Y6 <= (A4 + B4) + (C4 + D4);

The expression in the assignment is built as a balanced tree. Each of the additions A4 + B4 and C4 + D4 yields a 5-bit result, so the final result size is 6 bits. However, if we build the expression in a cascaded fashion, the result size is 7 bits. We can see this most clearly by explicitly parenthesizing the expression:

Y7A <= ((A4 + B4) + C4) + D4;

The addition A4 + B4 yields a 5-bit result. This added to C4 yields a 6-bit result, and the 6-bit result added to D4 yields a 7-bit result. Since addition is associative, the following unparenthesized expression yields the same 7-bit result:

Y7B <= A4 + B4 + C4 + D4;

The fixed-point math packages described in the previous section allow us to represent non-integral values with constant absolute precision over a given range. In some applications, however, we would prefer to use a floating-point representation, in which we can represent a greater dynamic range with a given number of bits, and have constant relative precision over the range. VHDL provides abstract floating-point types, including the type real, built into the language. However, they are defined to use IEEE 64-bit double- precision representation. That may not be the best choice for all applications. VHDL-2008 provides a set of packages for binary-coded floating-point representation and operations in which we can control the range and precision and many aspects of the way arithmetic operations are performed. Floating-point values are represented using the same principles as IEEE-standard floating-point, specified in IEEE Std 743 and IEEE Std 854, with a sign bit, an exponent field, and a fraction field. However, we can choose the field widths that are appropriate for our application.

The main floating-point math package, float_generic_pkg, is defined as:

package float_generic_pkg  is
  generic (
    float_exponent_width : natural    := 8;
    float_fraction_width : natural    := 23;
    float_round_style    : round_type := round_nearest;
    float_denormalize    : boolean    := true;
    float_check_error    : boolean    := true;
    float_guard_bits     : natural    := 3;
    no_warning           : boolean    := false;
    package fixed_pkg is new IEEE.fixed_generic_pkg
                                         generic map  (<>)
  );

The package uses the generics to govern the behavior of operations. The generics float_exponent_width and float_fraction_width are used to determine the default size of results from the to_float conversion functions. The rounding mode for operations is specified by the generic float_round_style: round_nearest, round_zero (truncation), round_inf (round up toward infinity) and round_neginf (round down toward negative infinity). The enumeration type round_type is defined in fixed_float_types. Denormalized numbers are a form of floating-point numbers that represent very small values near zero. If the generic float_denormalized is true, operations in the package deal with denormalized values; otherwise, all numbers are treated as normalized. The generic float_check_error controls detection of invalid numbers and overflow, float_guard_bit specifies the number of extra bits of precision used within operations before the result is rounded, and no_warning allows suppression of warning messages. Finally, the generic fixed_pkg allows us to specify an instance of the fixed-point package (see Section 8.4) whose types are to be used for the conversion functions between fixed-point and floating-point types.
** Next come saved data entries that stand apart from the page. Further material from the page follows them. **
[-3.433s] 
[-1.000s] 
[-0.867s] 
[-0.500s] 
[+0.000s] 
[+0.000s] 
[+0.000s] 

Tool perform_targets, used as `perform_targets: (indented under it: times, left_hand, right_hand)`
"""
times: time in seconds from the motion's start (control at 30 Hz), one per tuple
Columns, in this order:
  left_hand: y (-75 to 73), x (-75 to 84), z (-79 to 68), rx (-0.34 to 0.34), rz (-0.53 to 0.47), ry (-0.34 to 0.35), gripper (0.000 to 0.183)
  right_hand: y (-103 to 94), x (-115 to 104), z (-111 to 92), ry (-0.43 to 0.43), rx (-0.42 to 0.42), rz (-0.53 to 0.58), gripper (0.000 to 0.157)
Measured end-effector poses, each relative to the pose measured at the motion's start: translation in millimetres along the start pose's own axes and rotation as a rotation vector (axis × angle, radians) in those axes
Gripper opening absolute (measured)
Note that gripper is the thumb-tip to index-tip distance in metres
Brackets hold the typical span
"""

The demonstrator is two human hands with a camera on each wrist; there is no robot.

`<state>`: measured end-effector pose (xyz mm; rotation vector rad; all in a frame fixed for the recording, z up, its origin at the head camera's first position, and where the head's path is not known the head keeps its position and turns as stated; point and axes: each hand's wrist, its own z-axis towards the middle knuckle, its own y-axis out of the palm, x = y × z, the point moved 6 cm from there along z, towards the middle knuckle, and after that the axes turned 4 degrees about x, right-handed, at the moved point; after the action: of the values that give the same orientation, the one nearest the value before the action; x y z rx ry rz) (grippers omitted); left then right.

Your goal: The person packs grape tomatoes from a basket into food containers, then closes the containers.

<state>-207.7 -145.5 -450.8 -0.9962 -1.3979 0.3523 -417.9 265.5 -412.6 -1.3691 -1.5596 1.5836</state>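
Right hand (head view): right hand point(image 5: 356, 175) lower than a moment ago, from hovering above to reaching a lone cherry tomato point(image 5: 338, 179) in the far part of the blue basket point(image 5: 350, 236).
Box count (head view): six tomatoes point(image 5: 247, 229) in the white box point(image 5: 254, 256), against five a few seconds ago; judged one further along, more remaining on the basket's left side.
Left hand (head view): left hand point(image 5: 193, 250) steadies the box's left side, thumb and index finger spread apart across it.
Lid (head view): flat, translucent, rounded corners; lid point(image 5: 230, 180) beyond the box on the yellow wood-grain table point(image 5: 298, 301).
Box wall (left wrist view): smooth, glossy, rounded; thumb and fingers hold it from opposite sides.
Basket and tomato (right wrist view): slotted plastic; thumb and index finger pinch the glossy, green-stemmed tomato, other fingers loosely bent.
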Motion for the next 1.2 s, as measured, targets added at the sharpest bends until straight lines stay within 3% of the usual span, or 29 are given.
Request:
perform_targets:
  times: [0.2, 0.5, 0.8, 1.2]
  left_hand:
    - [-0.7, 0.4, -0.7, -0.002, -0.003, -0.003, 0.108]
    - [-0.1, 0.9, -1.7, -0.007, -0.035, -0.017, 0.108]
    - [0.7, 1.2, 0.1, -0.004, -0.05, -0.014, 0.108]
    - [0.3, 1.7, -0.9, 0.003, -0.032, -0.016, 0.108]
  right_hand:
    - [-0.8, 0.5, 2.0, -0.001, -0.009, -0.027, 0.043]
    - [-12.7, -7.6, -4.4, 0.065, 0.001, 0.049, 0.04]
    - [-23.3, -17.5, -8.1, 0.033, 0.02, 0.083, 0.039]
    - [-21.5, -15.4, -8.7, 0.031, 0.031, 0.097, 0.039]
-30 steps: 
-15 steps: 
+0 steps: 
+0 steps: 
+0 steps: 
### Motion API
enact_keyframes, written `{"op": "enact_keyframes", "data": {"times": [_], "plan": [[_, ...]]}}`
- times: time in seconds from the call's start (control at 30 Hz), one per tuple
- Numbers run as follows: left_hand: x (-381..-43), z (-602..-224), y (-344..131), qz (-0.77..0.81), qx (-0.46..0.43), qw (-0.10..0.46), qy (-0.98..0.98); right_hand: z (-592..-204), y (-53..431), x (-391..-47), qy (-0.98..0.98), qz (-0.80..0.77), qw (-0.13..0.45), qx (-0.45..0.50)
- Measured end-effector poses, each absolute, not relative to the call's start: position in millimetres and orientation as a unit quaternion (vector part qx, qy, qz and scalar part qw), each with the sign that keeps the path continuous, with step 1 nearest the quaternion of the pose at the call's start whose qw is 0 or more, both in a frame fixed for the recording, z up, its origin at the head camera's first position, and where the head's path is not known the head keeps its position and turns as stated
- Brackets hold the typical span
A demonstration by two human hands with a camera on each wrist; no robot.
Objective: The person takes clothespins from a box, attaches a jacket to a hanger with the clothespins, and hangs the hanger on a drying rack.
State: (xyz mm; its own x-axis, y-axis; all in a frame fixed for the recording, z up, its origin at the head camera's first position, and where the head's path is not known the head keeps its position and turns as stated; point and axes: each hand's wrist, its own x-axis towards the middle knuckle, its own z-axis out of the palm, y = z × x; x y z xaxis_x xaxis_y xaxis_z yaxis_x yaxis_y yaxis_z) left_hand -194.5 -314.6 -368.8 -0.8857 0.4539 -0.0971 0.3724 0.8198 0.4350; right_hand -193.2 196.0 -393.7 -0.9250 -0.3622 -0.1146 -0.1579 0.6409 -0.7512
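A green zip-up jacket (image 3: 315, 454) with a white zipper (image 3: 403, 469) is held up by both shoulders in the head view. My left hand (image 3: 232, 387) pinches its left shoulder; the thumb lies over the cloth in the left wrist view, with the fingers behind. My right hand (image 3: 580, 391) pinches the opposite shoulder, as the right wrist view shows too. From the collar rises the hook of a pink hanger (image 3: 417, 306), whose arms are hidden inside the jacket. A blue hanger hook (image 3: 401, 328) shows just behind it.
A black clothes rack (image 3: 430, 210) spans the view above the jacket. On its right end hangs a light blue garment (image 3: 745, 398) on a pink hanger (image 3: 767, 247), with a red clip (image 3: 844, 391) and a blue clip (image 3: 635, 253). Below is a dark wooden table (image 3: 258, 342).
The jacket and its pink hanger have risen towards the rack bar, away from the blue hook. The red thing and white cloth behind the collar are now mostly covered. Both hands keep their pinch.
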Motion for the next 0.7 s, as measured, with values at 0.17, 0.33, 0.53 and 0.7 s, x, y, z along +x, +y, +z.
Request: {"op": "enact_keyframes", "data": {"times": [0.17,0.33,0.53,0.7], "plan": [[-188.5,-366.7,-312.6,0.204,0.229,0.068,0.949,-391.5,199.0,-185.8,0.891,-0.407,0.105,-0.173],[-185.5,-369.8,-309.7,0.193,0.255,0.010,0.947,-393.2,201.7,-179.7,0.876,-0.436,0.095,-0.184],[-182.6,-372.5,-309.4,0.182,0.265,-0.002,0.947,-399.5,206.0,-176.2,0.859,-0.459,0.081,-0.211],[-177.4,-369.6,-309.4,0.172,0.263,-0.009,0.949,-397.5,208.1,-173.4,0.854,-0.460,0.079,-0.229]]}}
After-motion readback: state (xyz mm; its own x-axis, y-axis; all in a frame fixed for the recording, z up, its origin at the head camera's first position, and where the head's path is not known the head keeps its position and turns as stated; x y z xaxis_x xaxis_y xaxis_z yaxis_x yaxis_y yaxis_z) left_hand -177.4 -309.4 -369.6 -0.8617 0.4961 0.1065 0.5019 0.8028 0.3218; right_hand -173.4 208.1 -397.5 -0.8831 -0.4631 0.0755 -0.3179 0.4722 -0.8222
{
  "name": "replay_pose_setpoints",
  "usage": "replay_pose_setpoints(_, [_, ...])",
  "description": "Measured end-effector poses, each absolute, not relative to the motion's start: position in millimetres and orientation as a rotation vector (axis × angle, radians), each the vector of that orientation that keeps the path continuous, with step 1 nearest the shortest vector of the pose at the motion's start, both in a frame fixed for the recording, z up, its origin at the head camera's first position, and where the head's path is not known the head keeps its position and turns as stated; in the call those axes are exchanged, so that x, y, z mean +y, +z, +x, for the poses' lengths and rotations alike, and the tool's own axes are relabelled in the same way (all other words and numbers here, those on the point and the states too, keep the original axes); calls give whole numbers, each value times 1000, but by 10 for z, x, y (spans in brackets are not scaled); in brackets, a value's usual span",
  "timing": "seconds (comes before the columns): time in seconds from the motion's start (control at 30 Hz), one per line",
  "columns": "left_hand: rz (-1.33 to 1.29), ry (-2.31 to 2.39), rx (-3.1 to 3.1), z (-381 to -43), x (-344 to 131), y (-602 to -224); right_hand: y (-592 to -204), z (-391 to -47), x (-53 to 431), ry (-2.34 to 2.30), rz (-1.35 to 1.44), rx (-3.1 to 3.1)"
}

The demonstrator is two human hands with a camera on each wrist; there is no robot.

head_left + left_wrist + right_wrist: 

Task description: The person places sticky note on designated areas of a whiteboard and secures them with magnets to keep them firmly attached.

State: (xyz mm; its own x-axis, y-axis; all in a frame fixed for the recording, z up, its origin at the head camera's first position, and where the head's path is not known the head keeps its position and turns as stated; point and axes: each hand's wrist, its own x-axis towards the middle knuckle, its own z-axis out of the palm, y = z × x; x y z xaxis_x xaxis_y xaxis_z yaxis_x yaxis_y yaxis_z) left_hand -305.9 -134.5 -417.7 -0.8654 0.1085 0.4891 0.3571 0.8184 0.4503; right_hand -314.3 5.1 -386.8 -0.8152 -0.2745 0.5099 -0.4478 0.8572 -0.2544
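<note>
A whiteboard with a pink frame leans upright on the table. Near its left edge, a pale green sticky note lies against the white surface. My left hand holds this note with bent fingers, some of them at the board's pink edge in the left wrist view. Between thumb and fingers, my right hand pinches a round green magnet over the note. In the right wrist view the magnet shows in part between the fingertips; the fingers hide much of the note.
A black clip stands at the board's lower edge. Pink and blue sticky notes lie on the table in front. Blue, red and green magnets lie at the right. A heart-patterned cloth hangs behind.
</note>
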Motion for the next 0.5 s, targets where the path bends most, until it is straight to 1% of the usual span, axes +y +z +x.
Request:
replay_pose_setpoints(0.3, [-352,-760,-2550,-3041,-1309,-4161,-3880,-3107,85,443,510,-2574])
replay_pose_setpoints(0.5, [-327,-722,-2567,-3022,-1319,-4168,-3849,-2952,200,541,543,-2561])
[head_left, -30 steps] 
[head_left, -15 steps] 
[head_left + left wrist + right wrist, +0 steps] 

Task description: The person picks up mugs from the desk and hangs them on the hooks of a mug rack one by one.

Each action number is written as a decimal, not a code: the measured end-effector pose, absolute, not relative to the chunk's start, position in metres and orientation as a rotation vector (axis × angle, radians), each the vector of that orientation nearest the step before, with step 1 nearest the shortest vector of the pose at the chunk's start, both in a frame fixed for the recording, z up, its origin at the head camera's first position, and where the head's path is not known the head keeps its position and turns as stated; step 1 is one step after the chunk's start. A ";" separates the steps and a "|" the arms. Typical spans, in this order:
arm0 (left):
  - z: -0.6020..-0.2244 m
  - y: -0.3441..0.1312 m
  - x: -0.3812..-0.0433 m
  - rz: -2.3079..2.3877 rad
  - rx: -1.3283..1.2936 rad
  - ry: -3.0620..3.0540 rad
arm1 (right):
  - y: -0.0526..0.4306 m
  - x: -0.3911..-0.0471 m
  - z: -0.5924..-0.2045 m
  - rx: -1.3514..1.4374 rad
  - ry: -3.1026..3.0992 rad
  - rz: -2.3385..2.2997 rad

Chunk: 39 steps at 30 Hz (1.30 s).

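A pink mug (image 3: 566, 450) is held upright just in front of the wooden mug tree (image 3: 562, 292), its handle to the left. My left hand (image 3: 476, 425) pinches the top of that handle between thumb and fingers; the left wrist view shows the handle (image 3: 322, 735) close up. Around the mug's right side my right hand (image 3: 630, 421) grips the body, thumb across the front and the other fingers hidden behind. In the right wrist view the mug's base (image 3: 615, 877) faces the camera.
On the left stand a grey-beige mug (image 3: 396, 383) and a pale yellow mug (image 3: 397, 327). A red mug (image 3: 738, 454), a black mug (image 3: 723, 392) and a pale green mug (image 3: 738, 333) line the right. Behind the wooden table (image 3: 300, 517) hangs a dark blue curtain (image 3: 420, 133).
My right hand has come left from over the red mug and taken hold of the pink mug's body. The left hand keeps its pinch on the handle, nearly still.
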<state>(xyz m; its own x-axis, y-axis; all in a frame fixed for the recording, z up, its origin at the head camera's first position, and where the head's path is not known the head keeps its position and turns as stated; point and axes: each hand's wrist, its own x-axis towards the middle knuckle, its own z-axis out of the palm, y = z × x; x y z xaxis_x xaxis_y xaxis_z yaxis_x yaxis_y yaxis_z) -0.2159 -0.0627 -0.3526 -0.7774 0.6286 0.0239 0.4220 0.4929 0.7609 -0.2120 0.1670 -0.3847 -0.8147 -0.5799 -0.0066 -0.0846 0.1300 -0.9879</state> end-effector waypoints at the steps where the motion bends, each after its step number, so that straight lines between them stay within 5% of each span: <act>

As for the fixed-point package, the IEEE library includes an instance of float_generic_pkg with default values for the generics. The package float_pkg is defined as follows:

package float_pkg is new IEEE.float_generic_pkg
   generic map (
      float_exponent_width => 8,
      float_fraction_width => 23,
      float_round_style    => IEEE.fixed_float_types.round_nearest,
      float_denormalize    => true,
      float_check_error    => true,
      float_guard_bits     => 3,
      no_warning           => false,
      fixed_pkg            => IEEE. fixed_pkg
      );

If we are using a combination of fixed-point and floating-point numbers in an application and need to instantiate the packages ourselves, we should instantiate the fixed-point package first, and then use the instance as the actual for the fixed_pkg generic in our instance of the floating-point package. For example, we might instantiate the fixed-point package as follows:

package my_fixed_pkg  is new IEEE.fixed_generic_pkg
  generic map (
     fixed_round_style    => IEEE.fixed_float_types.fixed_round,
     fixed_overflow_style => IEEE.fixed_float_types.fixed_wrap,
     fixed_guard_bits     => 2,
     no_warning           => true
     );

and then instantiate the floating-point package:

package  my_float_pkg is new IEEE.float_generic_pkg
  generic map (
     float_exponent_width  => 6,
     float_fraction_width  => 18,
     float_round_style     => round_zero,
     float_denormalize     => false,
     float_check_error     => true,
     float_guard_bits      => 2,
     no_warning            => true,
     fixed_pkg             => my_fixed_pkg
     );

The package float_generic_pkg (and each instance of the package) defines the base type for floating point numbers, unresolved_float. The alias u_float is a convenient shorthand for this type. There is also a subtype, float, which has resolved elements, for signals that have multiple sources. The declarations are:

type unresolved_float is array (integer range <>) of std_ulogic;

alias u_float is unresolved_float;

subtype float is (resolved) unresolved_float;

Objects of these types must have descending (downto) index ranges, for example:

signal A  : float(8 downto -23)
                 := "01000000110100000000000000000000";

The sign bit is at index A'left (bit 8 in this example), the exponent is indexed from A'left - 1 down to 0 (7 down to 0 in the example), and the fraction is indexed from -1 down to A'right (-1 down to -23 in the example). Unlike fixed-point numbers, floating-point numbers must have the sign, exponent, and fraction all present. The smallest floating-point representation supported by the package has a range of 3 down to -3. In practice, we would expect representations to be 16 bits or more, with at least 6 bits for the exponent and at least 10 bits for the fraction. For the sign bit, 0 is positive, and 1 is negative. The exponent field is an unsigned binary value representing the actual exponent biased by 2^e-1 – 1 (where e is the width of the exponent field). Thus, for the signal A declared above, the bias is 127. The actual fraction is normalized to the range of 1.0 to just less than 2.0. Since the bit to the left of the radix point would always be 1, it is not explicitly represented. Instead, the fraction field of a floating-point number just contains the bits to the right of the radix point, with a 1 bit implied to the left of the radix point.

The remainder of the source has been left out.